Ad Support Is the Future for Mobile Music.

Advertising revenues, which already make up the bulk of US mobile music revenues, will gain an even greater share in the coming years, eMarketer forecasts, and by 2016 will account for more than 86% of all such revenues.

This year, the figure is closer to 69%—still a solid majority, and far ahead of the 17.2% of revenues brought in by subscriptions to services like Pandora or the 14.1% of revenues from per-download fees. Mobile music revenues in the US, including revenues generated from downloads or streams direct to mobile devices and excluding multiplatform services or sideloaded music, will total $429.3 million this year. By 2016, they will reach $1.68 billion.

This will still leave music as the smallest source of mobile content revenues, compared with video and games, though its share in 2015 will be 7 percentage points greater than this year. Gaming commands a plurality of revenues, at 43% of the total in 2012 and hovering around that amount through the end of the forecast period, while video revenues will shrink from more than half of revenues in 2010 to less than a third by 2016. This year, revenues from mobile games will reach $1.08 billion, compared with $1 billion from video.

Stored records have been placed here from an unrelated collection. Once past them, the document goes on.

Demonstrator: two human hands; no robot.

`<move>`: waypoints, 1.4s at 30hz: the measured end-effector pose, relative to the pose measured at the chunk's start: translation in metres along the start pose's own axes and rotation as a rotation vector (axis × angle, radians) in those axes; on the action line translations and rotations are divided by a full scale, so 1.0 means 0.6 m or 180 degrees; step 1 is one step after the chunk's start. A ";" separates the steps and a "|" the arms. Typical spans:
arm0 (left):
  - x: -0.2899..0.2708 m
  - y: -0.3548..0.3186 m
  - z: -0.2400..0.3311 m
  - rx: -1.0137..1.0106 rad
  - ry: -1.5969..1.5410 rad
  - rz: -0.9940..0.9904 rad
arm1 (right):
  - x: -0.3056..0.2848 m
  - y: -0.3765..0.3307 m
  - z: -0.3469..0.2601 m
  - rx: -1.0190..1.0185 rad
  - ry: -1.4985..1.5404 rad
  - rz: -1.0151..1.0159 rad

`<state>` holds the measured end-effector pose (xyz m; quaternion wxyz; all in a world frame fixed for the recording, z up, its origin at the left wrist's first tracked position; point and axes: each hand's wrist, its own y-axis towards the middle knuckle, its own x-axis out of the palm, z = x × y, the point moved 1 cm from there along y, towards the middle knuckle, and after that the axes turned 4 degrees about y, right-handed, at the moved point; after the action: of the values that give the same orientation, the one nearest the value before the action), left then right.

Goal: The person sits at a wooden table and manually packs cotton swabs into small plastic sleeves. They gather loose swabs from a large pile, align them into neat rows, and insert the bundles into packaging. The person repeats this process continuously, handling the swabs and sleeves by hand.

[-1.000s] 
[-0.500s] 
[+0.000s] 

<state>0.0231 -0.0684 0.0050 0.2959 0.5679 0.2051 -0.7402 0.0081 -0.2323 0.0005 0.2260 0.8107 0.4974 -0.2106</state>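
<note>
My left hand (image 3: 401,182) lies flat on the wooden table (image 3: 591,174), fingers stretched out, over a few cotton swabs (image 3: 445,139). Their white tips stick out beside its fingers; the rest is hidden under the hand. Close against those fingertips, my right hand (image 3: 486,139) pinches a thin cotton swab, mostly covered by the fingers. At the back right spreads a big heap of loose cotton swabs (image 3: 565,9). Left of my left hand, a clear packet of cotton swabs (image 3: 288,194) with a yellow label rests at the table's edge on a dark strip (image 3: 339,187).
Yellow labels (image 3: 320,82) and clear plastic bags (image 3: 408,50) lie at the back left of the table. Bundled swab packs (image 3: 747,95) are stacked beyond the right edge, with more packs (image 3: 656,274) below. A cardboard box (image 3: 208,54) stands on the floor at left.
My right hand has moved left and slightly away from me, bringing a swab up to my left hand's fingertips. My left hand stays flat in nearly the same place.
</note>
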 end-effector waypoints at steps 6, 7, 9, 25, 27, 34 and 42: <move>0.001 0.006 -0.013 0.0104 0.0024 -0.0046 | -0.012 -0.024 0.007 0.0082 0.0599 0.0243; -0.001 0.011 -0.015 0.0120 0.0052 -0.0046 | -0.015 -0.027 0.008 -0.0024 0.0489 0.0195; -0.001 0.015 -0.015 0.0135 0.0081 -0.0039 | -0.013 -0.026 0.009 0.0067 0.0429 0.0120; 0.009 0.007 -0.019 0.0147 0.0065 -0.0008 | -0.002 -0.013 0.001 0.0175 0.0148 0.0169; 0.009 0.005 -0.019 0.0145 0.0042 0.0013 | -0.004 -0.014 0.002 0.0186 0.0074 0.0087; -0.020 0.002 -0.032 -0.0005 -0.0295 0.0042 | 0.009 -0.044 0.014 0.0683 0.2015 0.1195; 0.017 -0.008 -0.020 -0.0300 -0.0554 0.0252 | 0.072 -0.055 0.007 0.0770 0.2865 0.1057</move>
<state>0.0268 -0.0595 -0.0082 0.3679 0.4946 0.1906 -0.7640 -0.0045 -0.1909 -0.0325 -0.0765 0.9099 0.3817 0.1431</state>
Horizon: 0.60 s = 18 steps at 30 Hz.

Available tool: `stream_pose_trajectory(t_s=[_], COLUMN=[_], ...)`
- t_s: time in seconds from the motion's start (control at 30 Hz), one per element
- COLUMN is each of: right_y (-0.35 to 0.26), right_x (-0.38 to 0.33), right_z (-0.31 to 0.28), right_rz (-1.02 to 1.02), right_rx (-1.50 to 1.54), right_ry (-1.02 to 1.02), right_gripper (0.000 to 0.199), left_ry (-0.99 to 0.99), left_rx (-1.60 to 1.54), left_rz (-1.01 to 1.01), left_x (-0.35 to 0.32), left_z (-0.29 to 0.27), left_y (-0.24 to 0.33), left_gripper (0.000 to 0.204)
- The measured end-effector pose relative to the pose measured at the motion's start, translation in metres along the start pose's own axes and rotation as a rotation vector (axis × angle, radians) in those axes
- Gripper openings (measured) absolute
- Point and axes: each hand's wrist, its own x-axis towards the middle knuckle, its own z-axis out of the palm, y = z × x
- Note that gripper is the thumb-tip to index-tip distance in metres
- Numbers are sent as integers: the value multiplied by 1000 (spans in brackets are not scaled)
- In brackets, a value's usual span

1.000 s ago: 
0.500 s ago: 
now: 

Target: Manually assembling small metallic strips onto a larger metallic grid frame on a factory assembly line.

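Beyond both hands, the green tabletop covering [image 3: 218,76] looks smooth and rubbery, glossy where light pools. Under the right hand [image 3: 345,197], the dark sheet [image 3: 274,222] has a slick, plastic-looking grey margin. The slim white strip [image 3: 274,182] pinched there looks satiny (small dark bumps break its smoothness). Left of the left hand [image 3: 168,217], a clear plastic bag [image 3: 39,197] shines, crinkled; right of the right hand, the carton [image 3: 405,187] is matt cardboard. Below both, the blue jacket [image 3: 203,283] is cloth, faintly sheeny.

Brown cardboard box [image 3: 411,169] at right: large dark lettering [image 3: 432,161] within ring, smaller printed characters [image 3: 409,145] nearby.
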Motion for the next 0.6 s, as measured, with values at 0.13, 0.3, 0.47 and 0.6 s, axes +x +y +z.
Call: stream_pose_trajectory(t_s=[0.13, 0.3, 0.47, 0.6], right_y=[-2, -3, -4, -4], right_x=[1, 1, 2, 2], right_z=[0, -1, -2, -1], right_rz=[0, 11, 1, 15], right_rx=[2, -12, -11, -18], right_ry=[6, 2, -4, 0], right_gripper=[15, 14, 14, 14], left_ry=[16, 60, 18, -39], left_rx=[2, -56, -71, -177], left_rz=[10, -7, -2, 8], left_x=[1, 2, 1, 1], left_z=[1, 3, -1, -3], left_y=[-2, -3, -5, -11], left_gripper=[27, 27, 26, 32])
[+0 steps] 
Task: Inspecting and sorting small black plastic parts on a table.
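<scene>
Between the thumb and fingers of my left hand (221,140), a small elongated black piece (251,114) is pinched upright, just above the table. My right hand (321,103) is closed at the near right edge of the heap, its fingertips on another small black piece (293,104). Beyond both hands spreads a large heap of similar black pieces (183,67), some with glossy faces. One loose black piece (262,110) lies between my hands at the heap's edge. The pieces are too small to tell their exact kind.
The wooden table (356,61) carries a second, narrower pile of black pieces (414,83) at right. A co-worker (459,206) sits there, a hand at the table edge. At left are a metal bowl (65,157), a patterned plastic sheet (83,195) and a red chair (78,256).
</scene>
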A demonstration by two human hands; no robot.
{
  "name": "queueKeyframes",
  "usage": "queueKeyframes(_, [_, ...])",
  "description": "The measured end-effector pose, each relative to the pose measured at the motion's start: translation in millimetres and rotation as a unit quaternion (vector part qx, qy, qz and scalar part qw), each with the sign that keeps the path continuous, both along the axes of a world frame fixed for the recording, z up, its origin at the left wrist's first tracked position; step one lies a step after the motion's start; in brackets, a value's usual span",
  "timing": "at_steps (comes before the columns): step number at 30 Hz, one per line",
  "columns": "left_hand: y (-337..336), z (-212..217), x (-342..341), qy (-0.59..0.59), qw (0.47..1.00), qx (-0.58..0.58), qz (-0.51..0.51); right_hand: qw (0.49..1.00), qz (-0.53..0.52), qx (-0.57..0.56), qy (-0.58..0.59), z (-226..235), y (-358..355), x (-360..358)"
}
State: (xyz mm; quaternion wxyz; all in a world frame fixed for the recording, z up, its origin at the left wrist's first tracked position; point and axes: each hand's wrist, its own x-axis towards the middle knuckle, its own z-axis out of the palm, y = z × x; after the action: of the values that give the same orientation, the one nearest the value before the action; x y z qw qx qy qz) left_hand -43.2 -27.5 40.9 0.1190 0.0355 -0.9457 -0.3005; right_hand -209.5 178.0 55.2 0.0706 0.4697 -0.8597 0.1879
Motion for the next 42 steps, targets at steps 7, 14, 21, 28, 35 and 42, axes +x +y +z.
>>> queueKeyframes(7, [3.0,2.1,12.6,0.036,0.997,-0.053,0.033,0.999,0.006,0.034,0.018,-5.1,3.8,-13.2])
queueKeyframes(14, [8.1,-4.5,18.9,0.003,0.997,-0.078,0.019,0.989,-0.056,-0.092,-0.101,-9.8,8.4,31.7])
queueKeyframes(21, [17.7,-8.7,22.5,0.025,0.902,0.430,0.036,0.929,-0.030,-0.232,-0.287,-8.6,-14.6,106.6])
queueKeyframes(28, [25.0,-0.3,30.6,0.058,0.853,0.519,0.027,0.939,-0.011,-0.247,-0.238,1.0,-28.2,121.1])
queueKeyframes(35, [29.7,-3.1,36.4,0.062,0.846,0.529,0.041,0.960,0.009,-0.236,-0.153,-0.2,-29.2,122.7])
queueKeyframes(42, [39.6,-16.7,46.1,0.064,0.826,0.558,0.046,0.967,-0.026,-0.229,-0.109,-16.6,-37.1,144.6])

The revenue mix from mobile games has changed little in the past few years, but eMarketer expects download fees to account for a shrinking share of the total beginning in 2013, when in-game revenues will begin to account for a greater share, at 42.8%. In 2016, when mobile gaming revenues will total $3.02 billion, in-game revenues will contribute nearly half that amount, or $1.16 billion, while downloads will account for $1.04 billion.

eMarketer estimates mobile revenues from music, video and games based on the analysis of reported revenues from company releases; estimates from other research firms; mobile content usage trends; and eMarketer interviews with executives at brands, publishers and other industry leaders.